> [Description of the task]
Please return all lines of the data below containing the string "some".

Collection entries
****************************************

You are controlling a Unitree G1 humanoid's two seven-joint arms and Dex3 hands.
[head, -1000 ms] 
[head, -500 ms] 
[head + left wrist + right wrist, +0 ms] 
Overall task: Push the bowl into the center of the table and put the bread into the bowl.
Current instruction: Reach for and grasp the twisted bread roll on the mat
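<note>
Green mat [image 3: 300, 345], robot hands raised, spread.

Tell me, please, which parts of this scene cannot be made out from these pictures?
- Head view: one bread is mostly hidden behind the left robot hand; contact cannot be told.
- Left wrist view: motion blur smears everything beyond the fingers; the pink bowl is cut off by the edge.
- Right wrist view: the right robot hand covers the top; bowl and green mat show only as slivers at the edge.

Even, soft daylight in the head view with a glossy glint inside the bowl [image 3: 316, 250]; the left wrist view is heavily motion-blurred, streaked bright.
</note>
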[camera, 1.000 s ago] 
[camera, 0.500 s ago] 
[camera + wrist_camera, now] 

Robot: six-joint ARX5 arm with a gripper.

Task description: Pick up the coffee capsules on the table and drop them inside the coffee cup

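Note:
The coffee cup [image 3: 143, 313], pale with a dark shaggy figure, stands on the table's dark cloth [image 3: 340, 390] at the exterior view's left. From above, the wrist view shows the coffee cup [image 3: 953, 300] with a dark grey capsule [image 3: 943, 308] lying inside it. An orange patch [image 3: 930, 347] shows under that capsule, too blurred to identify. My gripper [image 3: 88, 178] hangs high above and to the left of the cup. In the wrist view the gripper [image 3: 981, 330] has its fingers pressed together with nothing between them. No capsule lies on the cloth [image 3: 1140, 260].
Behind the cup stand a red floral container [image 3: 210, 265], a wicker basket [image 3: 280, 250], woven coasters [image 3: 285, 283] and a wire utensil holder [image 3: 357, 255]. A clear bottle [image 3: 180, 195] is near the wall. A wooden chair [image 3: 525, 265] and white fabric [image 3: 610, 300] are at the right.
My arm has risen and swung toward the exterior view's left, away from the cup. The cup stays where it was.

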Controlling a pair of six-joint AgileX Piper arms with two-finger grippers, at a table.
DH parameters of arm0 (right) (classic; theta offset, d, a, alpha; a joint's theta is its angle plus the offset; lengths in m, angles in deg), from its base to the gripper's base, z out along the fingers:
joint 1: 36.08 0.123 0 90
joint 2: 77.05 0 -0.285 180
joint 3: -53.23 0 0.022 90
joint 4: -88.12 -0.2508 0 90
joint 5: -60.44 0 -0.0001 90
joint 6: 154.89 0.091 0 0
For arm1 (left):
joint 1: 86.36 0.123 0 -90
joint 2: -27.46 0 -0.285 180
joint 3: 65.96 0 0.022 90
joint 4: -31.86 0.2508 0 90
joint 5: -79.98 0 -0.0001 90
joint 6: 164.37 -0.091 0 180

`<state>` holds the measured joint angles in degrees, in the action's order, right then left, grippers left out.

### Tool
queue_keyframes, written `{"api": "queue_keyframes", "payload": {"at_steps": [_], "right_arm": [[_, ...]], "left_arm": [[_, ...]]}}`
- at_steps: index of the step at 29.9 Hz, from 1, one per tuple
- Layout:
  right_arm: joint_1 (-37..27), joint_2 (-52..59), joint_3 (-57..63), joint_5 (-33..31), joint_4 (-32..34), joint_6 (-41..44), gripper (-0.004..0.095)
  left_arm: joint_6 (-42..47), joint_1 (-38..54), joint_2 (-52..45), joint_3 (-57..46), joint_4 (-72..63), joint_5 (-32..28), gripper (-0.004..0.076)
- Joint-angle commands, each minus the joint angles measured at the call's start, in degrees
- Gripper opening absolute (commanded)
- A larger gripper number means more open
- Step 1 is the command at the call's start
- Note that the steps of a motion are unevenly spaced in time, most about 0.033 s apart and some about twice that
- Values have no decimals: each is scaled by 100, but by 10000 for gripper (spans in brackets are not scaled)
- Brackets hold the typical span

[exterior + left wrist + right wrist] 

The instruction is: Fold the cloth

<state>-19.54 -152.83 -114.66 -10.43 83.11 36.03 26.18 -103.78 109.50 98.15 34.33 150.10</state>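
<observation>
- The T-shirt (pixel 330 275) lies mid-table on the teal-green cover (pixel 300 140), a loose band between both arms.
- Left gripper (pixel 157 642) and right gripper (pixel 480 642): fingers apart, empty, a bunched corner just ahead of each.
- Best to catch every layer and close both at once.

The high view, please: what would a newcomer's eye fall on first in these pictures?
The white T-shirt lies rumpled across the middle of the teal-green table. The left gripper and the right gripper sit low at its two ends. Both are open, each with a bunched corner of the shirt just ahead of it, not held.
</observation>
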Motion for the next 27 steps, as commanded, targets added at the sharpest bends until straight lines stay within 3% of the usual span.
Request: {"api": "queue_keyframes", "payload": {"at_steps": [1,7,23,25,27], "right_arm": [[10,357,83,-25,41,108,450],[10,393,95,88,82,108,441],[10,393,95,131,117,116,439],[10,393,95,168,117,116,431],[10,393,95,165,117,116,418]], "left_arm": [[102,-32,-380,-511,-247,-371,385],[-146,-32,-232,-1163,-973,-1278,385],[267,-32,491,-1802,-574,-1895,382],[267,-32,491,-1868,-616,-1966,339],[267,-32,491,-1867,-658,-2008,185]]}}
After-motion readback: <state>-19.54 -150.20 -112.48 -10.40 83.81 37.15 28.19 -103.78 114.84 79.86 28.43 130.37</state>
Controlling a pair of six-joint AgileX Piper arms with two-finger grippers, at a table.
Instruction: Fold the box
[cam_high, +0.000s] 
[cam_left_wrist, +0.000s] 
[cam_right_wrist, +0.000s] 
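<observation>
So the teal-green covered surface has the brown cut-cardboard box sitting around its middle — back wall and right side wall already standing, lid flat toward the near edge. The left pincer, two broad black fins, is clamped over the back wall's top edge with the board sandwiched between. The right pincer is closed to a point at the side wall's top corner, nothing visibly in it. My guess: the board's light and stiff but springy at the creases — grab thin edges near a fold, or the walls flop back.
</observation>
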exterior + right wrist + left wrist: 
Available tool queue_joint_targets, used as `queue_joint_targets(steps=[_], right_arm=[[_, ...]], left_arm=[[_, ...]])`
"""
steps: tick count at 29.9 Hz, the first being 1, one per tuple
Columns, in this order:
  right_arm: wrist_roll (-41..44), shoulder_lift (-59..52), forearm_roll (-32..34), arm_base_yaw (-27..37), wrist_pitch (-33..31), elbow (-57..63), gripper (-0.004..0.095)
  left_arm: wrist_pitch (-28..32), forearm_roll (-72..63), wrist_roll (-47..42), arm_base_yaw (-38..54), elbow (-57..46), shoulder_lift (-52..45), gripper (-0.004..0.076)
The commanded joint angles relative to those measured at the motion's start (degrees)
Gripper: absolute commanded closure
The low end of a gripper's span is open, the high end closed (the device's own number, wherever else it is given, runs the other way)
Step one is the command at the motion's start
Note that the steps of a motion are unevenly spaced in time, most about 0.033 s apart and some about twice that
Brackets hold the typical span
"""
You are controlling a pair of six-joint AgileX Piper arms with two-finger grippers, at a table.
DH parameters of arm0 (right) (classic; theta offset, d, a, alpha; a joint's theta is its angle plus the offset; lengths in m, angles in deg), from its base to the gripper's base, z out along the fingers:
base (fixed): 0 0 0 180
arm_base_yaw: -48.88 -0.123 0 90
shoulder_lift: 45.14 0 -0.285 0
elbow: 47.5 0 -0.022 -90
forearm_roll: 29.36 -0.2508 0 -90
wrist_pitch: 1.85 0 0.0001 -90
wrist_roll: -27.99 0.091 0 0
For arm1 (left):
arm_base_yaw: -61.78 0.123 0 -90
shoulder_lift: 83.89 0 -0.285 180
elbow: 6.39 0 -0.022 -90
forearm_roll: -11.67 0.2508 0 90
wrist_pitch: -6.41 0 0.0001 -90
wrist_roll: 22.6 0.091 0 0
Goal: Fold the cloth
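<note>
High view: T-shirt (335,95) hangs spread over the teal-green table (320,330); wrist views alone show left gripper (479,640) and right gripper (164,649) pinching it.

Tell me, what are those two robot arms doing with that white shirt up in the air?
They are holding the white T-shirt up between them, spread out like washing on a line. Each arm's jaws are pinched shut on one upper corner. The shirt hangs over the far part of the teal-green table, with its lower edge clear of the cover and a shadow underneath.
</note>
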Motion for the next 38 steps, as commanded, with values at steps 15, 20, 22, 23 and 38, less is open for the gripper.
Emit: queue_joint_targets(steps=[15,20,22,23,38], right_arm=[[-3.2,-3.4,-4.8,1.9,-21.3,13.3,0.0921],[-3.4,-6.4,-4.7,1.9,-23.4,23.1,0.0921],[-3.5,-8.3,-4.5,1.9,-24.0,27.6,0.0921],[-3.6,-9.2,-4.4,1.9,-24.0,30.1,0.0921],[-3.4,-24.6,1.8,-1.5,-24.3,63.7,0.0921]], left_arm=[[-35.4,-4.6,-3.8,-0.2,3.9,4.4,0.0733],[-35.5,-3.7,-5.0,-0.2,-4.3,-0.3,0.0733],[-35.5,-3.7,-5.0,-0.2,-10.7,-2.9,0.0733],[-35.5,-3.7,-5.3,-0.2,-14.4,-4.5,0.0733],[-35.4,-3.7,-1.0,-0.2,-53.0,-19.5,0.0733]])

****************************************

> [Reply to the task]
- Note that the steps of a motion are unevenly spaced in time, most about 0.033 s apart and some about twice that
Note that the steps of a motion are unevenly spaced in time, most about 0.033 s apart and some about twice that

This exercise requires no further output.